GJ 436 b's orbit is likely misaligned with its star's rotation. In addition the planet's orbit is eccentric. Because tidal forces would tend to circularise the orbit of the planet on short timescales, this suggested that Gliese 436 b is being perturbed by an additional planet orbiting the star.

The Gliese 436 planetary system
| Companion (in order from star) | Mass | Semimajor axis (AU) | Orbital period (days) | Eccentricity | Inclination (°) | Radius |
|---|---|---|---|---|---|---|
| b / Awohali | 21.36+0.20 −0.21 M_{🜨} | 0.028±0.01 | 2.64388±0.00006 | 0.152+0.009 −0.008 | 85.80+0.25 −0.21 | 4.33 ± 0.18 R_{🜨} |

===Claims of additional planets===
In 2008, a second planet, designated "Gliese 436 c" was claimed to have been discovered, with an orbital period of 5.2 days and an orbital semimajor axis of 0.045 AU. The planet was thought to have a mass of roughly 5 Earth masses and have a radius about 1.5 times larger than the Earth's. Due to its size, the planet was thought to be a rocky, terrestrial planet. It was announced by Spanish scientists in April 2008 by analyzing its influence on the orbit of Gliese 436 b. Further analysis showed that the transit length of the inner planet is not changing, a situation which rules out most possible configurations for this system. Also, if it did orbit at these parameters, the system would be the only "unstable" orbit on UA's Extrasolar Planet Interactions chart. The existence of this "Gliese 436 c" was thus regarded as unlikely, and the discovery was eventually retracted at the Transiting Planets conference in Boston, 2008.

Despite the retraction, studies concluded that the possibility that there is an additional planet orbiting Gliese 436 remained plausible. With the aid of an unnoticed transit automatically recorded at NMSU on January 11, 2005, and observations by amateur astronomers, it has been suggested that there is a trend of increasing inclination of the orbit of Gliese 436 b, though this trend remains unconfirmed. This trend is compatible with a perturbation by a planet of less than 12 Earth masses on an orbit within about 0.08 AU of the star.

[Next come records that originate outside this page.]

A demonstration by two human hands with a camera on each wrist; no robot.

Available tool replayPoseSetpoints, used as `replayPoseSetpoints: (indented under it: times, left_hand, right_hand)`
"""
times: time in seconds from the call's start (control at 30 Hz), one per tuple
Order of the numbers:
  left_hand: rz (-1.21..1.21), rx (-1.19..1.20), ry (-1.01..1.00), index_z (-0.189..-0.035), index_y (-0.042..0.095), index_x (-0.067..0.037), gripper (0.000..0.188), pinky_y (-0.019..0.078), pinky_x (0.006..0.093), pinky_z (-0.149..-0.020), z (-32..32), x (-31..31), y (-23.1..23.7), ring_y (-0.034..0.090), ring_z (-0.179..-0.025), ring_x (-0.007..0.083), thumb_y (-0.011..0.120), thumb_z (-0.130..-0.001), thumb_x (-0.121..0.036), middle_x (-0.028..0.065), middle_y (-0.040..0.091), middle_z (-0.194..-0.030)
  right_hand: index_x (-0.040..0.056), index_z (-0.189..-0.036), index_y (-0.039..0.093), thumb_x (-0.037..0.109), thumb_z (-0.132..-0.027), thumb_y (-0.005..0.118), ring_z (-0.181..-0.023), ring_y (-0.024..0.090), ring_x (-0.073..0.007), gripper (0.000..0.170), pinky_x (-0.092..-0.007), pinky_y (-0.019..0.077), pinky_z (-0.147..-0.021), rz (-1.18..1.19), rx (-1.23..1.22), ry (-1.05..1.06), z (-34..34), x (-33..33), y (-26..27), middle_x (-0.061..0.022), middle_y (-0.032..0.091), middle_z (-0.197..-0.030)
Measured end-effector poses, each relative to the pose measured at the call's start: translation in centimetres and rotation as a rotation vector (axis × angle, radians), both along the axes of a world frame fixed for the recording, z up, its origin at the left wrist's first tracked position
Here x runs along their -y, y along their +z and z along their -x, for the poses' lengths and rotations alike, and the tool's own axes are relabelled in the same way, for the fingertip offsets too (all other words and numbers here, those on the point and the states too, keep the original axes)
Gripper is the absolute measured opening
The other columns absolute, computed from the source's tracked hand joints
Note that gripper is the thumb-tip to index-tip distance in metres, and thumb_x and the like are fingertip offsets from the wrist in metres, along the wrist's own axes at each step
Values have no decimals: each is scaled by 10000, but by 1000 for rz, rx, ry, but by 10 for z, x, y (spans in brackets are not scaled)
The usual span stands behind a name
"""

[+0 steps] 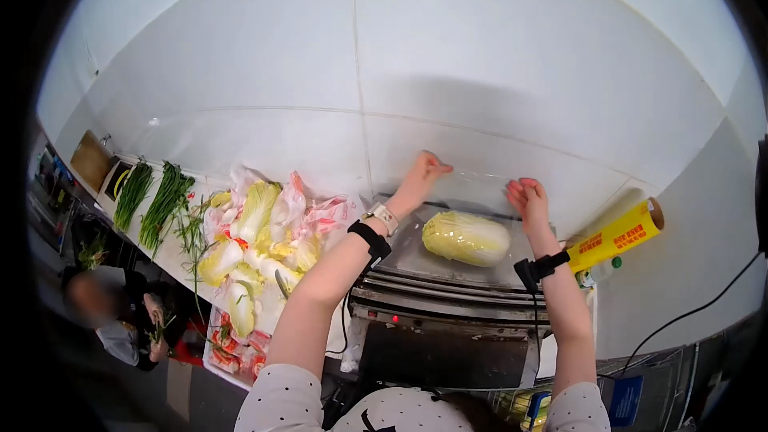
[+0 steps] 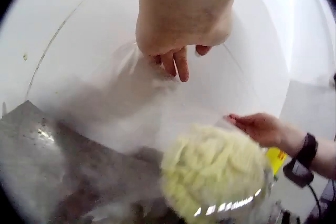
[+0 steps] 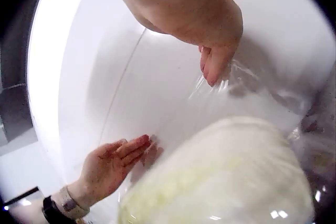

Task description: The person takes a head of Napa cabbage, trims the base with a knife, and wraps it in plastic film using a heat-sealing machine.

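A pale yellow napa cabbage [image 1: 466, 238] lies on its side on the wrapping machine [image 1: 448, 298], with shiny clear film over it. Behind the cabbage, near the wall, my left hand [image 1: 424, 178] pinches one side of the clear plastic film [image 1: 478, 177]. My right hand [image 1: 530, 202] pinches the other side, and creases run from its fingertips in the right wrist view. Between the two hands the film spans upward from the cabbage [image 2: 215, 174]. In the left wrist view, the left fingers [image 2: 181, 65] point down above and behind the cabbage.
Loose cabbage leaves and plastic bags [image 1: 292, 212] cover the counter on the left, beside green bundles [image 1: 166, 204]. A yellow roll [image 1: 620, 234] leans at the right by a bottle [image 1: 600, 270]. Another person [image 1: 132, 324] is at lower left. Cables hang from both wrists.
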State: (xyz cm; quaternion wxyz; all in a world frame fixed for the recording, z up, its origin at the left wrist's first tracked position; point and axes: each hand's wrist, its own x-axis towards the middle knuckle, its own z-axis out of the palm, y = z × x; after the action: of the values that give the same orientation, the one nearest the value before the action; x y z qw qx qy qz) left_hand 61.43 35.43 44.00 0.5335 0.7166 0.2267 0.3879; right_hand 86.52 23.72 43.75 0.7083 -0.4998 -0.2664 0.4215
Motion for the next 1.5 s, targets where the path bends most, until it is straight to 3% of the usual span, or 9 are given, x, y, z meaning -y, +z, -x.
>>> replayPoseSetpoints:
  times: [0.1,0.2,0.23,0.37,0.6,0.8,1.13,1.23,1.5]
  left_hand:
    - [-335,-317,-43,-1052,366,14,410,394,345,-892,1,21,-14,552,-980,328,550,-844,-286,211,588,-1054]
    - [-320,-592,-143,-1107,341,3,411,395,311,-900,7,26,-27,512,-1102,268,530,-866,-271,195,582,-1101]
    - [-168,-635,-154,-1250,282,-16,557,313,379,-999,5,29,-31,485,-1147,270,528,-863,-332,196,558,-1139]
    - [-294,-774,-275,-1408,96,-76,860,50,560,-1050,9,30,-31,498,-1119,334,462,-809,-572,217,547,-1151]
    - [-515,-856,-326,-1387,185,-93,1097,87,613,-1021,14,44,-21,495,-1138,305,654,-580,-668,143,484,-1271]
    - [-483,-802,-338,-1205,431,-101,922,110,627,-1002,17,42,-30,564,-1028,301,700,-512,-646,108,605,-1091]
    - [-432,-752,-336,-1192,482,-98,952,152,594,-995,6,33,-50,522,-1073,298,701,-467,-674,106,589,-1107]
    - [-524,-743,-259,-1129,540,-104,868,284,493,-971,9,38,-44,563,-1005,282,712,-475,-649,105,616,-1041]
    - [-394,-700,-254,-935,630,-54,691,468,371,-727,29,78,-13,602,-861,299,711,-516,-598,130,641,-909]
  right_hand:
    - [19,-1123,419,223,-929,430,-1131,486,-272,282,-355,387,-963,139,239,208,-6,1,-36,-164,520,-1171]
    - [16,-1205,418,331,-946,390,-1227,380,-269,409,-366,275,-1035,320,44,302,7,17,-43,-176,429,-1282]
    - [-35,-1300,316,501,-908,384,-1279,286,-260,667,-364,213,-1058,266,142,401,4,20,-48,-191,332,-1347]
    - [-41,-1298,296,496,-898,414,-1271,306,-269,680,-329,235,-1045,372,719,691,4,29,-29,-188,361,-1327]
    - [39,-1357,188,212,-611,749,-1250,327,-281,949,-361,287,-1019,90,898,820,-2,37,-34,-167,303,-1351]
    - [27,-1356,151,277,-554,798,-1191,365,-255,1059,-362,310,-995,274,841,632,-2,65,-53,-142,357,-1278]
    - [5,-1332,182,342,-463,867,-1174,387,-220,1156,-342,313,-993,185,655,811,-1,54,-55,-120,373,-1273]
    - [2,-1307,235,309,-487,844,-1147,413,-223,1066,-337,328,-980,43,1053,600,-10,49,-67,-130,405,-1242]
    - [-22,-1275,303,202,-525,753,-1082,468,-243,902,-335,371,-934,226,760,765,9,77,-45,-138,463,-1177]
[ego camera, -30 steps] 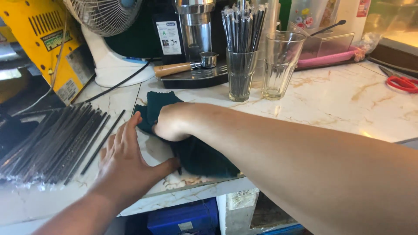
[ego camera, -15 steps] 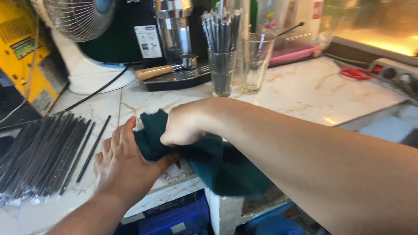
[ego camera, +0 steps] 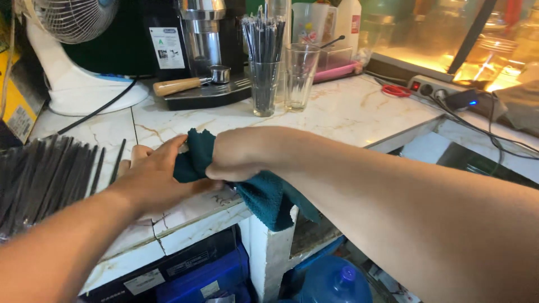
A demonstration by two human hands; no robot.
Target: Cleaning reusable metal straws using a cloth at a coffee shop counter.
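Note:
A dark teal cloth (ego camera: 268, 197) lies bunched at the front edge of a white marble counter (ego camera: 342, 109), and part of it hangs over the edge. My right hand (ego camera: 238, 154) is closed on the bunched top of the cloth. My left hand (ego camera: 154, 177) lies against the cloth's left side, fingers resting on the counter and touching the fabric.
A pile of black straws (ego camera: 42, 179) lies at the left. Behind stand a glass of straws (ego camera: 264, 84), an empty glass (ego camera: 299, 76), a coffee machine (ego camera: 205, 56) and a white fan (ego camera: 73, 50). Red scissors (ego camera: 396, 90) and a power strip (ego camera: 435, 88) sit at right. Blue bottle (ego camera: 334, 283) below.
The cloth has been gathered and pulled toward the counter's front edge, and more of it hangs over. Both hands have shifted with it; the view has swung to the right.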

In July 2012, NASA announced that astronomers at the University of Central Florida, using the Spitzer Space Telescope, strongly believed they had observed a second planet. This candidate planet was given the preliminary designation UCF-1.01, after the University of Central Florida. It was measured to have a radius of around two thirds that of Earth and, assuming an Earth-like density of 5.5 g/cm^{3}, was estimated to have a mass of 0.3 times that of Earth and a surface gravity of around two thirds that of Earth. It was thought to orbit at 0.0185 AU from the star, every 1.3659 days. The astronomers also believed they had found some evidence for an additional planet candidate, UCF-1.02, which is of a similar size, though with only one detected transit its orbital period is unknown. Follow up observations with the Hubble Space Telescope as well as a reanalysis of the Spitzer Space Telescope data were unable to confirm these planets.